Leżakowałem sobie, brachu, wyciągnięty horizontal jak moje wino na półce
- zaśmiał się.
- Czyli w sumie dało się
żyć?! Kuku na muniu niedostałeś?!
- Sure, że nie. Zwłaszcza
z nią. Koziołek Matołek nie byłem, brachu, łuj, nie. Mój rocznik dojrzał
fest - mrugnął do mnie porozumiewaczo.
Znów punkt widzenia zmienił
się ze względu na miejsce siedzenia, pomyślałem. Gombrowicz ma rację.
W zależności od miejsca i osoby, z którą rozmawiamy, jesteśmy inni. Gramy
jak w teatrze. Majora i mnie w piekarni zapewniał, że musi tyrać do końca
życia jak koń, bo inaczej wyciągnie kopyta. Wyciągnął, ale pod palmą. I
bose stopy, nie w farmerskich butach, jak się zaklinał. I co ważniejsze,
pod tą palmą odżył i dojrzał, znajdując prawdziwe szczęście. Patrzyłem
na jego polinezyjską opaleniznę na całym czole, bez farmerskiego paska
pod siwym włosem. Malina widać kazała mu na plaży tę płócienną czapkę
zdjąć. Doszło do zdrowego kompromisu.
Oboje zaprosili mnie do
Richmond Hill, bym obejrzał dom po ostatecznym remoncie. Nad nową rezydencją
czuwał ogrodnik, który jednocześnie był superintendentem i portierem. Mieszkał
w dużej oficynie w głębi ogrodu. Był to miły Włoch Silvestro, daleki krewniak
signore Cirillo, któremu Stach tyle zawdzięczał.

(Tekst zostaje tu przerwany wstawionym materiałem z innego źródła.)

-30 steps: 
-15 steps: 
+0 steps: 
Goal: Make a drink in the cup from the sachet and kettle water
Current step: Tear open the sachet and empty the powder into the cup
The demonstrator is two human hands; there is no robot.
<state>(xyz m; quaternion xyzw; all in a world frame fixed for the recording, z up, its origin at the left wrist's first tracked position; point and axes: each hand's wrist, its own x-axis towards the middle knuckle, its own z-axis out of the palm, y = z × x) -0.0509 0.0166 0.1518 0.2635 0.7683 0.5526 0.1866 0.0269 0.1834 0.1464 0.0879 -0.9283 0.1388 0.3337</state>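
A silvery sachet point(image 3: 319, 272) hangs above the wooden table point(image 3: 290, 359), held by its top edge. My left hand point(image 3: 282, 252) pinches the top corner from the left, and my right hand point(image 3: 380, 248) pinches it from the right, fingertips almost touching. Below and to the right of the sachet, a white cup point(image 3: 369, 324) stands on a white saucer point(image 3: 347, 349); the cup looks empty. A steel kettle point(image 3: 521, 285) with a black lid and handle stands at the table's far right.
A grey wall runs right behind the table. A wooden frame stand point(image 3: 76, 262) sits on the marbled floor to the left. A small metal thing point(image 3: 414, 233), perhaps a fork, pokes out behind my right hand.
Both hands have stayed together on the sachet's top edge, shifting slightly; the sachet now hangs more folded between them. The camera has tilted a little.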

Z zaproszenia skorzystałem
bardzo chętnie. Na moje powitanie wybiegły dwa wesołe szczeniaki, które
Malina nazwała dla upamiętnienia mego weselnego monologu w "Old Mill"
Zdobek i Robek. Przez nadanie swym dalamatyńczykom imion posła Czubaka
i redaktora Dąbrowy chciała się na nich zemścić za sponiewieranie jej
przyjaciela Piotra, który po ich wywiadzie uciekł aż do Peru. Wyczekiwała
tylko na moment tej słodkiej zemsty, kiedy to, idąc z psami po Roncesvalles,
na widok Dąbrowy krzyknie: "Zdobek! Down! Siad, mówię! I do nogi! Waruj!".
Nie był to pomysł nowy.
Autor przedwojennych kryminałów Antoni Marczyński podobnie nazywał psy
swoich bohaterów. Bogaty nafciarz z Borysławia miał buldogi: Stalin i
Trocki. Wołał wciąż na nie mściwie za swe zabrane pola naftowe w Tyflisie:
"Stalin! Trocki! Do nogi! Lizać pana, psubraty" - i wystawiał im cholewy
do należnego hołdu. Gdy natrafiłem na ten fragment jego tekstu w 1949 roku,
w czasie uroczystych obchodów siedemdziesięciolecia urodzin Generalissimusa
Stalina, kiedy cały świat pokoju i postępu lizał mu bolszewickie buty,
skóra mi ścierpła. Wielki Chorąży Pokoju traktowany jak buldog, gorzej
niż łańcuchowy pies imperializmu, krwawy kat narodu jugosłowiańskiego
marszałek Broz-Tito - za to można było z życiem nie ujść. Sam renegat Trocki
ze swym największym odchyleniem mógłby ostatecznie być tym buldogiem, ale
nie w parze ze Stalinem! Przestałem więc się dziwić, że powieści Marczyńskiego
szły na przemiał. Oficjalnie uznano je za szmirę, ale teraz wiedziałem,
co to za szmira. Polski nafciarz w radzieckim Borysławiu z warującymi
u nogi Trockim i Stalinem nie był najlepszym wzorem pozytywnego bohatera
dla gierojów socrealistycznych dzieł...
Pani Wila w "Wili" pozbyła
się prawie wszystkich dolegliwości. Danusia Pawłowska orzekła, że wyniki
wypadły nadspodziewanie dobrze i absolutnie nic groźnego się nie dzieje.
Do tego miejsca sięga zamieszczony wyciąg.